WHAT THE TASK ASKS: Exactly as written, restate the material below from its first line through the line containing "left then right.", and stop there.
(EXTRACTED DATA)
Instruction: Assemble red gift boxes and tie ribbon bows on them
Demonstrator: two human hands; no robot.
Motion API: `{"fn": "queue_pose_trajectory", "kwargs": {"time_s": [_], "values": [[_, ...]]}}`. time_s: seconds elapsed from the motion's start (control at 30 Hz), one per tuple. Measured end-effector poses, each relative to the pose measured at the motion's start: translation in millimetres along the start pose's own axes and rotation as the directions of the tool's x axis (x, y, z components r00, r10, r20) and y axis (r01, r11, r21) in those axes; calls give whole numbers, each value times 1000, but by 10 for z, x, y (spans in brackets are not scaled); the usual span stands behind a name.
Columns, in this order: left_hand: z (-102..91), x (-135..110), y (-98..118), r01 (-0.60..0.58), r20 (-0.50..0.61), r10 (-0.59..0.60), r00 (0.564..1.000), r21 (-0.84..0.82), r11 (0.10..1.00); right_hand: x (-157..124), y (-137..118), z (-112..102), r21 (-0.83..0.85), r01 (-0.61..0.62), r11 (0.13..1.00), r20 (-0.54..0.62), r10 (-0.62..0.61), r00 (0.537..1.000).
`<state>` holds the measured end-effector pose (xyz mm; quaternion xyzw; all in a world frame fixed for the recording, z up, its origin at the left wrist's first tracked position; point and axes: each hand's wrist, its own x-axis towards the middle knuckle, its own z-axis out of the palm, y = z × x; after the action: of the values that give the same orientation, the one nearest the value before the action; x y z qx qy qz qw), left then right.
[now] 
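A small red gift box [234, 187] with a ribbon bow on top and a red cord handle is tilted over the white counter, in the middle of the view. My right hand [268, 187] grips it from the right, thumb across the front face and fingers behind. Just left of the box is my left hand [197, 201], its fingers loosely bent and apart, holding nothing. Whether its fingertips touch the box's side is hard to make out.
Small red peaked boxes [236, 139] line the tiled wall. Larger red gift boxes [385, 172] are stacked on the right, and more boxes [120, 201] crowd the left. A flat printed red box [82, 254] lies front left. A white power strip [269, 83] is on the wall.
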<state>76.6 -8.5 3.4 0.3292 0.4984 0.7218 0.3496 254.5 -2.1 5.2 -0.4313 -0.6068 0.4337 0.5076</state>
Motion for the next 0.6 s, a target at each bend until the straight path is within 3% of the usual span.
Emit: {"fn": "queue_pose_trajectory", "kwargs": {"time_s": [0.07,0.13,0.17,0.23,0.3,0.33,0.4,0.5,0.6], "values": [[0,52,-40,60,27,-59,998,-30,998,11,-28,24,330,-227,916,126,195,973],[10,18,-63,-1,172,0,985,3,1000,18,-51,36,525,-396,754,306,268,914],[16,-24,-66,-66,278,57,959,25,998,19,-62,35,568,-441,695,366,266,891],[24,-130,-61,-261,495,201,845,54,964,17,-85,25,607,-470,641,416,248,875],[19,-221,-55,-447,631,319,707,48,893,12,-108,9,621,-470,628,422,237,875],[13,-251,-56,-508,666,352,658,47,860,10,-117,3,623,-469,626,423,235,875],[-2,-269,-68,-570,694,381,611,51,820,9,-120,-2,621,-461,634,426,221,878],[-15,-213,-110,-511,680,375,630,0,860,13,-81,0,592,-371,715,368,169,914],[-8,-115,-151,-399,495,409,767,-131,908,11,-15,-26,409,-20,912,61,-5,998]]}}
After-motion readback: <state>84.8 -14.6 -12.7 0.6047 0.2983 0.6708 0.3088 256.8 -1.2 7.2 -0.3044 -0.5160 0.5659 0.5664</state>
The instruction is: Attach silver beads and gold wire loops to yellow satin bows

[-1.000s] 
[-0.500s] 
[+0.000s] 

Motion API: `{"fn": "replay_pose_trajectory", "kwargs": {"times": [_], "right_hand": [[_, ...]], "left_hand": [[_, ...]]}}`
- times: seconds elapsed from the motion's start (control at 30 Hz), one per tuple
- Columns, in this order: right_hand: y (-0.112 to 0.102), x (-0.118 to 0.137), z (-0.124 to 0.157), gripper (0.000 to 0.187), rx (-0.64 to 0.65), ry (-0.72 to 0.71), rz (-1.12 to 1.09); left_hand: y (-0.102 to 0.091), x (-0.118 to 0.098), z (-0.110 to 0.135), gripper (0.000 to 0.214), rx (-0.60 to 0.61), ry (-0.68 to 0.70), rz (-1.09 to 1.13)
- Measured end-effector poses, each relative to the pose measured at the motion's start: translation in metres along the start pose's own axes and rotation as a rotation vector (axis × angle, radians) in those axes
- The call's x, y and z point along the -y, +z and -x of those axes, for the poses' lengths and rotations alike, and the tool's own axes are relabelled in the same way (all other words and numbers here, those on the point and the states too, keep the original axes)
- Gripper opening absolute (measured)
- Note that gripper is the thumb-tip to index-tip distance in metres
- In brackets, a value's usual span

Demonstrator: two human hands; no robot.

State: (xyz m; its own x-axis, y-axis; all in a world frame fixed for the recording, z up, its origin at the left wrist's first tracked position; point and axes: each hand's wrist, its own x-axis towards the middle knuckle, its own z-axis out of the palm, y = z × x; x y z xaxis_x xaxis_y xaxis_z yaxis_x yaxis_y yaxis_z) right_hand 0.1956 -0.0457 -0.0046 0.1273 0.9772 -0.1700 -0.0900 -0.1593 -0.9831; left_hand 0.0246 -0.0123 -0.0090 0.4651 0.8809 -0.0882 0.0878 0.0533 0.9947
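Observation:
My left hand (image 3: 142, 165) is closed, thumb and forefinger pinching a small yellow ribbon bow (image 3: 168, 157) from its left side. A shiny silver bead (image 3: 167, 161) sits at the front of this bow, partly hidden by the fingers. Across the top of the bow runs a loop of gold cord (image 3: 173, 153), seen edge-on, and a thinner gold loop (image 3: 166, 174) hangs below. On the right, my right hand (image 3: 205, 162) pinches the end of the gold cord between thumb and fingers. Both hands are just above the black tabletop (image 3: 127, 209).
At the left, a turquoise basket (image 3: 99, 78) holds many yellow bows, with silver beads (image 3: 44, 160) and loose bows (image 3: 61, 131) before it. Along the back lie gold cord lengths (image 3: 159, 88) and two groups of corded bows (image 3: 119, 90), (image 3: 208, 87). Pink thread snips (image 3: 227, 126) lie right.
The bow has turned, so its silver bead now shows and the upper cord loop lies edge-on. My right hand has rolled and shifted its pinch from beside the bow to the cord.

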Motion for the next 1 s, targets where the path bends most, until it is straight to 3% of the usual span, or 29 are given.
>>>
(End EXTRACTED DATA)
SOLUTION FOR THIS PROBLEM:
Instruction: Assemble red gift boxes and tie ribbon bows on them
Demonstrator: two human hands; no robot.
Motion API: `{"fn": "queue_pose_trajectory", "kwargs": {"time_s": [_], "values": [[_, ...]]}}`. time_s: seconds elapsed from the motion's start (control at 30 Hz), one per tuple. Measured end-effector poses, each relative to the pose measured at the motion's start: translation in millimetres along the start pose's own axes and rotation as the directions of the tool's x axis (x, y, z components r00, r10, r20) and y axis (r01, r11, r21) in those axes; calls give whole numbers, each value times 1000, but by 10 for z, x, y (spans in brackets are not scaled); the usual span stands behind a name.
Columns, in this order: left_hand: z (-102..91), x (-135..110), y (-98..118), r01 (-0.60..0.58), r20 (-0.50..0.61), r10 (-0.59..0.60), r00 (0.564..1.000), r21 (-0.84..0.82), r11 (0.10..1.00); right_hand: x (-157..124), y (-137..118), z (-112..102), r21 (-0.83..0.85), r01 (-0.61..0.62), r11 (0.13..1.00), r20 (-0.54..0.62), r10 (-0.62..0.61), r00 (0.537..1.000).
`<state>` holds the measured end-effector pose (xyz mm; quaternion xyzw; all in a world frame fixed for the recording, z up, its origin at the left wrist's first tracked position; point and axes: each hand's wrist, its own x-axis towards the middle knuckle, its own z-axis out of the palm, y = z × x; after the action: of the values that give the same orientation, the one nearest the value before the action; x y z qx qy qz qw), left then right.

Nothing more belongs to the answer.